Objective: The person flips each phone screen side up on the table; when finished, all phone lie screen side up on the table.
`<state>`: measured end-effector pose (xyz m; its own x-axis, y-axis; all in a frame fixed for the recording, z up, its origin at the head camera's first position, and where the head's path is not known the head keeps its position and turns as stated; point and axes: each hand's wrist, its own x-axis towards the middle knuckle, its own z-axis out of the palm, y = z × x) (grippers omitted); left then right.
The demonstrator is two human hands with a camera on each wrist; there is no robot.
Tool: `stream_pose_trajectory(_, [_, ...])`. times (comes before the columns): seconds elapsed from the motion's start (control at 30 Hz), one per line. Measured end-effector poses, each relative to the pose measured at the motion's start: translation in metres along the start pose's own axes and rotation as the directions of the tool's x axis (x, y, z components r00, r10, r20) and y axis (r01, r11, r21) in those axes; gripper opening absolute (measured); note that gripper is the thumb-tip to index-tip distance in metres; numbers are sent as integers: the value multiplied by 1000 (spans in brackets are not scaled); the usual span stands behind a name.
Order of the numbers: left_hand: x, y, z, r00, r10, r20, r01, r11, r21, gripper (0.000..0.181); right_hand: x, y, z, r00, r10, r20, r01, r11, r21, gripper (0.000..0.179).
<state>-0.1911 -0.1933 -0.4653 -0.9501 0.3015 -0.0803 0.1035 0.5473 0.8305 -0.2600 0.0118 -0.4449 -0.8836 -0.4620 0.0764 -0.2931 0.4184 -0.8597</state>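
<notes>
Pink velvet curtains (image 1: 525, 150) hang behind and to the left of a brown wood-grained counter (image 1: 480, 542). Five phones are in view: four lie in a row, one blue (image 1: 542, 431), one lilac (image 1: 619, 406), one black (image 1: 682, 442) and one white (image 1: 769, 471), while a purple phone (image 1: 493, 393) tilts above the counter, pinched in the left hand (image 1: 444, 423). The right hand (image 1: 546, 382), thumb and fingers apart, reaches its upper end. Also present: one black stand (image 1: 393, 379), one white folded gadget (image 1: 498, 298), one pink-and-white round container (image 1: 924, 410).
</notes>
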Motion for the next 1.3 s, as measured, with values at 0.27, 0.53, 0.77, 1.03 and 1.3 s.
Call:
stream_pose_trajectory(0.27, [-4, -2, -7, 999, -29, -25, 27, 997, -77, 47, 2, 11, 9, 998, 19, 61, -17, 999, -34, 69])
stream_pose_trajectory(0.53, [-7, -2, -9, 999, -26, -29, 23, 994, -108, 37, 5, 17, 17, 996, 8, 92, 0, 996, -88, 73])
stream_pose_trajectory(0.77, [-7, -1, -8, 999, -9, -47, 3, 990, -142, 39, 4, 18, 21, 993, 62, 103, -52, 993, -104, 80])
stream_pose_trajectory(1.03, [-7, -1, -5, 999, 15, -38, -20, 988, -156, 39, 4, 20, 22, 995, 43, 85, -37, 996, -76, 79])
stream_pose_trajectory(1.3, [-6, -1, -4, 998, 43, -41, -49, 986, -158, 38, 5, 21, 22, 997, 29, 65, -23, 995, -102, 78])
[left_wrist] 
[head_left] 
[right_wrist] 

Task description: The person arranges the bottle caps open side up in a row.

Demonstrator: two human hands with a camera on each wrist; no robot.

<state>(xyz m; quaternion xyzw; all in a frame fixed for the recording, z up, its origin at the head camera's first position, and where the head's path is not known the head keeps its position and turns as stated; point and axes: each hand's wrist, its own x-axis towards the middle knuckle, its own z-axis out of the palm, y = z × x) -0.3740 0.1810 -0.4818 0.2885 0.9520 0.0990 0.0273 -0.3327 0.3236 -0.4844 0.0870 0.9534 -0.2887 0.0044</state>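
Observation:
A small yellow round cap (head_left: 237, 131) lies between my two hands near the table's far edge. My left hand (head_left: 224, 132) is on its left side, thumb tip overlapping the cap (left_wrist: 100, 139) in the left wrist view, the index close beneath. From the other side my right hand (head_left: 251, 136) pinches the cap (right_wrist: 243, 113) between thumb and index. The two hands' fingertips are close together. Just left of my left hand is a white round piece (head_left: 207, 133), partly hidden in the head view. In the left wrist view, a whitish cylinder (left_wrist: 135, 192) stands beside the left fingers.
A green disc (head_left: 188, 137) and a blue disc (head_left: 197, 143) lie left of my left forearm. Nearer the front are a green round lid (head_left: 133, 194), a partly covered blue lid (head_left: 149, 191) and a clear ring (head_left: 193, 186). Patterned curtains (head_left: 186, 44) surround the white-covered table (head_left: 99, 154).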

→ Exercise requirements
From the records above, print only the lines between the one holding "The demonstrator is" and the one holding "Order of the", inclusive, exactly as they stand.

→ Finished task
The demonstrator is two human hands with a camera on each wrist; there is no robot.
Tool: `stream_pose_trajectory(_, [_, ...])`. times (comes before the columns): seconds elapsed from the motion's start (control at 30 Hz), one per line. Measured end-effector poses, each relative to the pose measured at the motion's start: translation in metres along the start pose's own axes and rotation as the directions of the tool's x axis (x, y, z components r00, r10, r20) and y axis (r01, r11, r21) in those axes; gripper opening absolute (measured); note that gripper is the thumb-tip to index-tip distance in metres; numbers are sent as integers: the value multiplied by 1000 (spans in brackets are not scaled); the usual span stands behind a name.
Order of the numbers: left_hand: x, y, z, r00, r10, r20, r01, r11, r21, gripper (0.000..0.181); right_hand: x, y, z, r00, r10, r20, r01, r11, r21, gripper (0.000..0.179).

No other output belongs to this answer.